Read through the listing and copy every line that contains the word "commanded".

*** Block opens ***

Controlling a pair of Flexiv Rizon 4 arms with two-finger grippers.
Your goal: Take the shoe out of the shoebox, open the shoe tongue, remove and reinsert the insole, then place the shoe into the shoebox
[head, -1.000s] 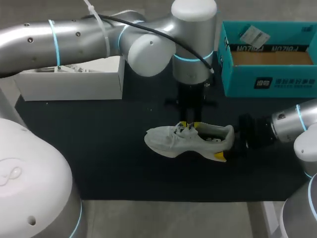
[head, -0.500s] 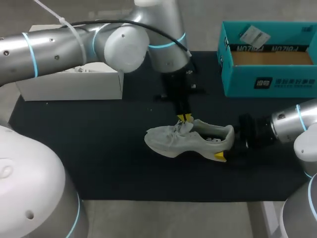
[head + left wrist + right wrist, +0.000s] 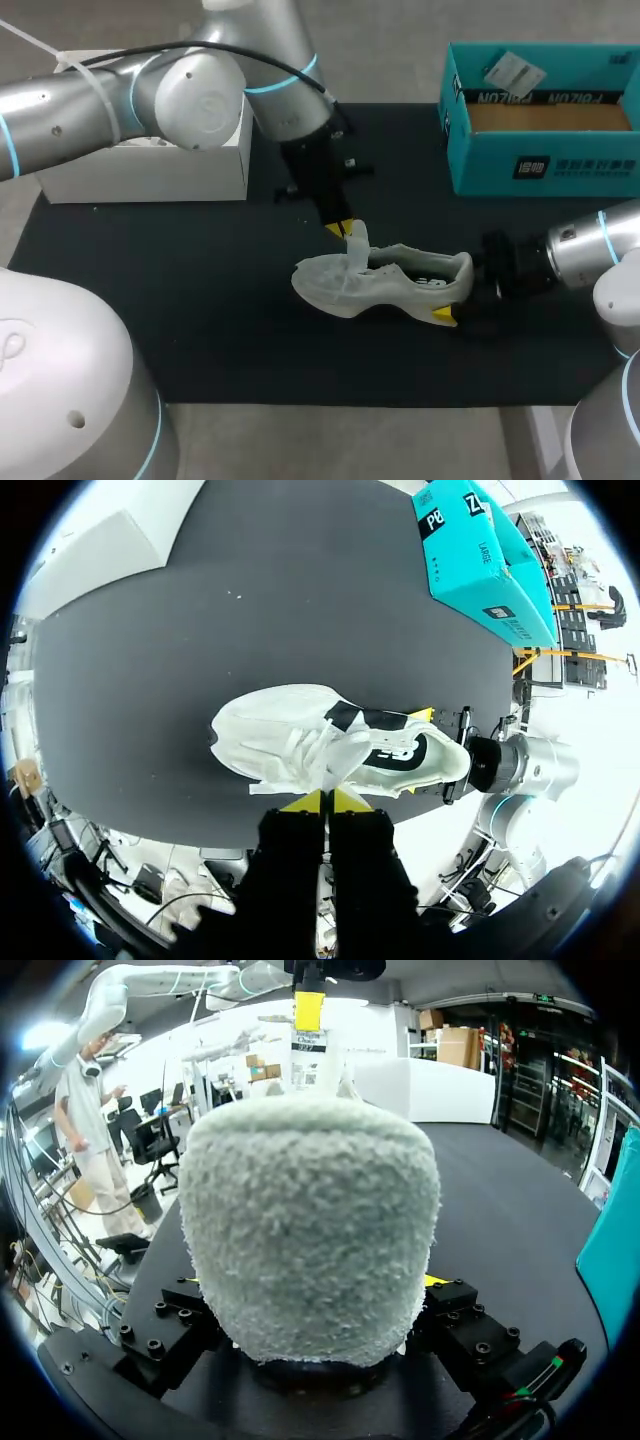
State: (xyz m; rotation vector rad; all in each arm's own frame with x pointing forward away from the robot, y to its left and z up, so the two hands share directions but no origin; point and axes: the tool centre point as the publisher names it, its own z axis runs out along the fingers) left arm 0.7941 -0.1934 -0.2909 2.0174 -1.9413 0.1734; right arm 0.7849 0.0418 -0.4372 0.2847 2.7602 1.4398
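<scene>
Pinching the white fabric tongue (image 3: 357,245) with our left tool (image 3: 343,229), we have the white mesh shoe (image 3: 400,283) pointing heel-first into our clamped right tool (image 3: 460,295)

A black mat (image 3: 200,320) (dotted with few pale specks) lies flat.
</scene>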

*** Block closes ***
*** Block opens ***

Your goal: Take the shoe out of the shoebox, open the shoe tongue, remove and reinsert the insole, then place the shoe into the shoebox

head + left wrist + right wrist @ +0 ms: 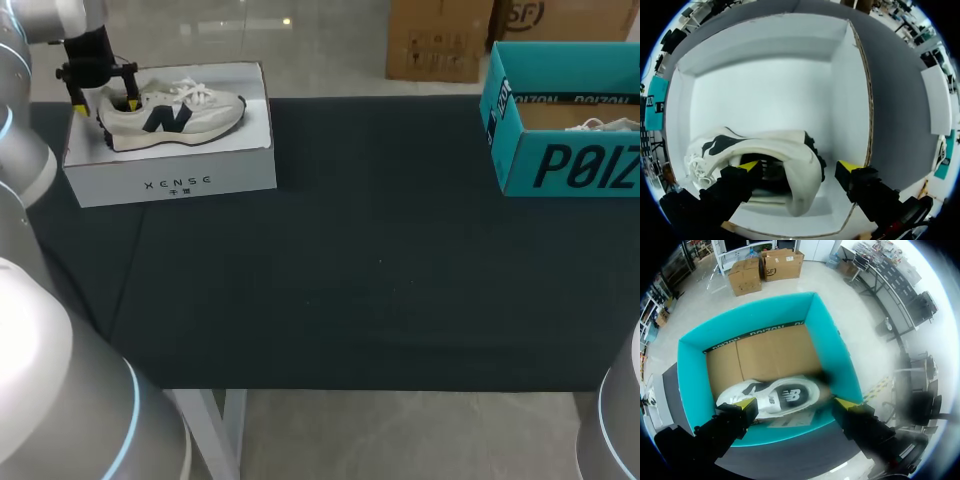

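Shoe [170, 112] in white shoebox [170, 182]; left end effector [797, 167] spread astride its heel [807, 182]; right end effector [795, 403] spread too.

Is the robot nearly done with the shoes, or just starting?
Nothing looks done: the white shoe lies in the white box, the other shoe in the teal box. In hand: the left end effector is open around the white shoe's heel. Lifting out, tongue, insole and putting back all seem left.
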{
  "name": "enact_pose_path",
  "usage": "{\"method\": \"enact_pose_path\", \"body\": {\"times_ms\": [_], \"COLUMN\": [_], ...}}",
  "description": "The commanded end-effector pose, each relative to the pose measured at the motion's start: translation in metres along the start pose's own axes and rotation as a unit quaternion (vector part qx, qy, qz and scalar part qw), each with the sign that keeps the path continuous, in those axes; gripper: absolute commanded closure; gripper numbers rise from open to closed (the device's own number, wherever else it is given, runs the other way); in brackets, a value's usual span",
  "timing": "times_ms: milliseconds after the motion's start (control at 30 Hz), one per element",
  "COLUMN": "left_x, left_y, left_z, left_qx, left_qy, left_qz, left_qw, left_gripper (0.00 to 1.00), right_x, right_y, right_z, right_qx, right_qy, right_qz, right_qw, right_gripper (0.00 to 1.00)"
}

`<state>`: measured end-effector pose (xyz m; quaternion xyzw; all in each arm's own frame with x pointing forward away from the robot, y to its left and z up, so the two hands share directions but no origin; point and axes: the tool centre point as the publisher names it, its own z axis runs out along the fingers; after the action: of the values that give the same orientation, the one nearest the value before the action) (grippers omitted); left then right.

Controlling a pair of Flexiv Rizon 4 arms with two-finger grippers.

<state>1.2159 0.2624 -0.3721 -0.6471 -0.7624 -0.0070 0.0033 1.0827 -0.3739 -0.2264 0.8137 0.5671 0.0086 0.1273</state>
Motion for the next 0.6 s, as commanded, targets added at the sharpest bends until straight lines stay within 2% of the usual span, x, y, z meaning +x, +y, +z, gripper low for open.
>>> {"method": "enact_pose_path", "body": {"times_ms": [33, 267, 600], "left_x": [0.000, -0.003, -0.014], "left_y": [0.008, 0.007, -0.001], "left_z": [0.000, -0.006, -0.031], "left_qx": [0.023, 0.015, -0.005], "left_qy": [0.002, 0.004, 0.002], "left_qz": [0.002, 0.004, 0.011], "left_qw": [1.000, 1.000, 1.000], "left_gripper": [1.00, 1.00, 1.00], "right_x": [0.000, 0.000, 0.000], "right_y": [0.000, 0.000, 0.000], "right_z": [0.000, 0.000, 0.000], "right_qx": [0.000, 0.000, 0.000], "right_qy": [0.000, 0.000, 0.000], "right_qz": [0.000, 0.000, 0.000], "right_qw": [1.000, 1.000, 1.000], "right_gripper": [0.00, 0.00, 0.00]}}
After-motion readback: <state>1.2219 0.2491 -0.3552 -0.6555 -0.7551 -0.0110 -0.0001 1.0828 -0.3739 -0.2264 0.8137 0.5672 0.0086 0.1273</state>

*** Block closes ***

:: Response below ::
  "description": "The commanded end-effector pose, each relative to the pose measured at the motion's start: translation in metres along the start pose's own axes and rotation as a unit quaternion (vector part qx, qy, qz and scalar part qw), each with the sign that keeps the path continuous, in those axes; gripper: absolute commanded closure; gripper numbers rise from open to closed (the device's own number, wherever else it is given, runs the other way); in brackets, a value's usual span",
Motion for the next 0.6 s, as commanded, targets added at the sharpest bends until straight lines stay within 2% of the usual span, x, y, z meaning +x, +y, +z, gripper low for open.

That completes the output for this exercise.